Robust Dynamic Assortment Optimization in the Presence of Outlier Customers

We consider the dynamic assortment optimization problem under the multinomial logit model (MNL) with unknown utility parameters. The main question investigated in this paper is model mis-specification under the $\varepsilon$-contamination model, which is a fundamental model in robust statistics and machine learning. In particular, throughout a selling horizon of length $T$, we assume that customers make purchases according to a well specified underlying multinomial logit choice model in a $(1-\varepsilon)$-fraction of the time periods, and make arbitrary purchasing decisions instead in the remaining $\varepsilon$-fraction of the time periods. In this model, we develop a new robust online assortment optimization policy via an active elimination strategy. We establish both upper and lower bounds on the regret, and show that our policy is optimal up to logarithmic factor in $T$ when the assortment capacity is constant. %% capacity of assortments has a constant upper limit.
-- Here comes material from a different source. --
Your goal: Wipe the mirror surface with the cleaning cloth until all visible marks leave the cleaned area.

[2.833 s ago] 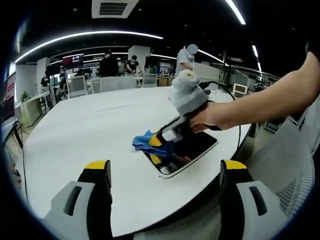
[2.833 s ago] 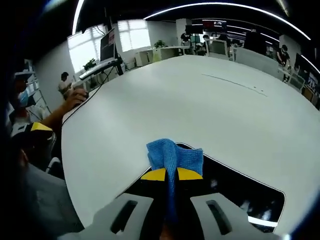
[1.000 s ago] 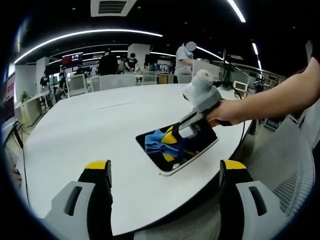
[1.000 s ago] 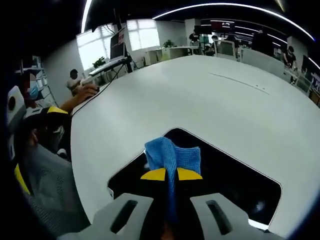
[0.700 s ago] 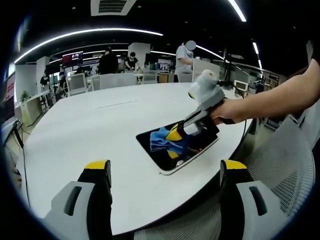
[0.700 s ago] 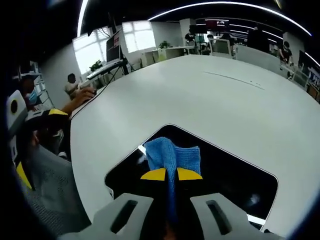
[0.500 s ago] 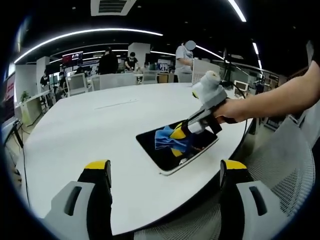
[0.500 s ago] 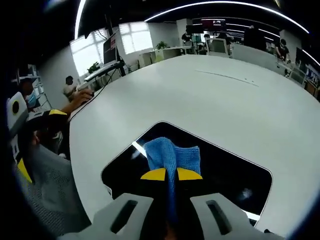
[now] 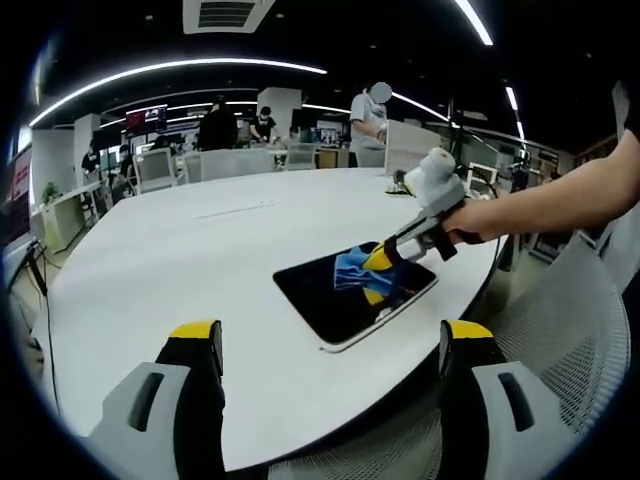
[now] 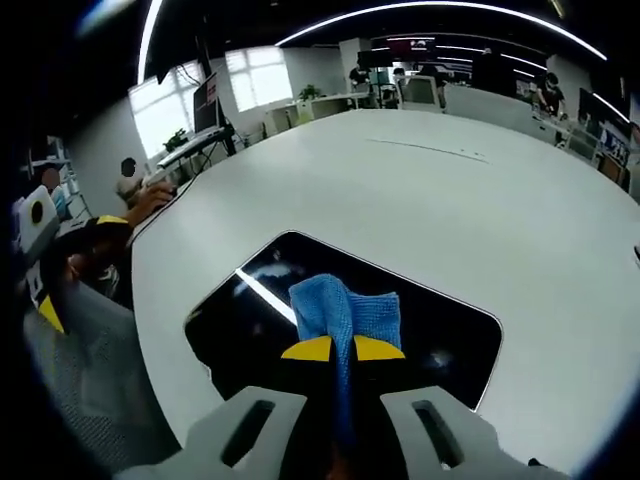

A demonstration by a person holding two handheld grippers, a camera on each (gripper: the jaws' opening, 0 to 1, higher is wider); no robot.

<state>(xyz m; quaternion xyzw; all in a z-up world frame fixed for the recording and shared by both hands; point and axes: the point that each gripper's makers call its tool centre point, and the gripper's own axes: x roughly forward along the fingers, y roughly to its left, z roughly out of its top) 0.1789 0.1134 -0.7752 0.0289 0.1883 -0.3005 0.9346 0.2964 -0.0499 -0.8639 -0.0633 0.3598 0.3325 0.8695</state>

We further develop a fully adaptive policy that does not require any prior knowledge of the contamination parameter $\varepsilon$. In the case of the existence a sub-optimality gap between optimal and sub-optimal products, we also established gap-dependent logarithmic regret upper bounds and lower bounds in both the known-$\varepsilon$ and unknown-$\varepsilon$ cases. Our simulation study shows that our policy outperforms the existing policies based on upper confidence bounds (UCB) and Thompson sampling.